The electrical connection box 50 according to the present embodiment includes a precharge resistor 89. The time during which the current flows through the precharge resistor 89 is very short. However, since a relatively large current flows, heat is generated in the precharge resistor 89. According to the present embodiment, the precharge resistor 89 can be efficiently cooled.

Note that in the present embodiment, the precharge resistor 89 is a liquid crystal even if a large current continuously flows through the precharge resistor 89 when a failure occurs in the electrical connection box 50 or the ECU. It can be cooled by the refrigerant 91.

Further, according to the present embodiment, the casing 51 has the metal bottom wall 56, and the conductive member disposed on the power distribution plate 70 is in thermal contact with the bottom wall 56. The conductive members according to the present embodiment include the control bus bar 74A, the first positive bus bar 74B, the second positive bus bar 74C, the third positive bus bar 74D, the upward protrusion 87D, the first negative bus bar 74E, and the second negative bus bar 74F. A coil 77, a movable member 79, a fixed terminal 78, a drive terminal 86, a bolt 88, and a precharge resistor 89.

According to the above configuration, the heat generated in the conductive member when energized is transmitted to the bottom wall 56 and dissipated from the bottom wall 56 to the outside of the housing 51. Thereby, the cooling efficiency of the electrical junction box 50 can be further improved.

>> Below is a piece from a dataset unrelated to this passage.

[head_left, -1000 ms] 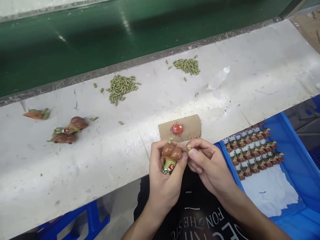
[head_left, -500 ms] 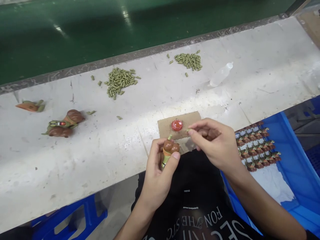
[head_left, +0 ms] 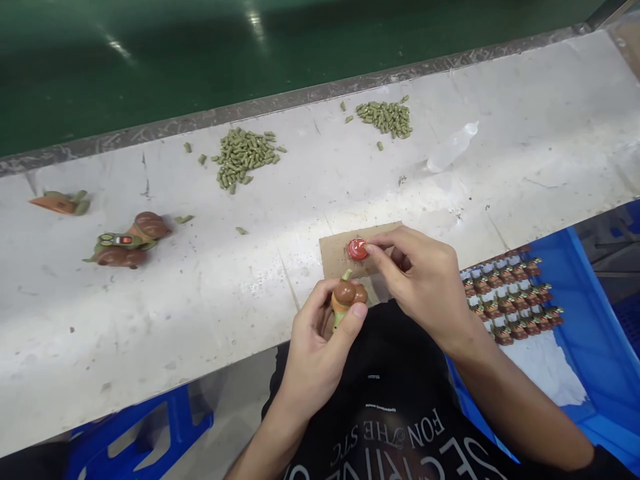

Further, according to this embodiment, the conductive member is disposed on the surface of the power distribution plate 70 made of an insulating material, and the power distribution plate 70 is attached to the bottom wall 56.

According to the above configuration, the heat generated in the conductive member is transmitted from the power distribution plate 70 to the bottom wall 56 and dissipated to the outside of the housing 51. At this time, since the conductive member and the bottom wall 56 are insulated by the power distribution plate 70, the conductive member can be efficiently cooled while electrically insulating the conductive member and the bottom wall 56.

<Modification of Embodiment 2>
Next, a modification of the second embodiment will be described with reference to FIG. In the electrical junction box 50 according to this modification, an inlet 92 through which the liquid refrigerant 91 flows into the case 54 and an outlet 93 through which the liquid refrigerant 91 flows out of the case 54 are provided on the side wall 57 of the case 54. Are formed.

Of the side wall 57 of the case 54, the right side wall 57A in FIG. 10 is formed with an inflow port 92 penetrating the right side wall 57A in the left-right direction. A pipe 94 extends. The inflow pipe 94 is connected to a pump (not shown), and the liquid refrigerant 91 flows from the inflow pipe 94 into the case 54 through the inflow port 92 by this pump.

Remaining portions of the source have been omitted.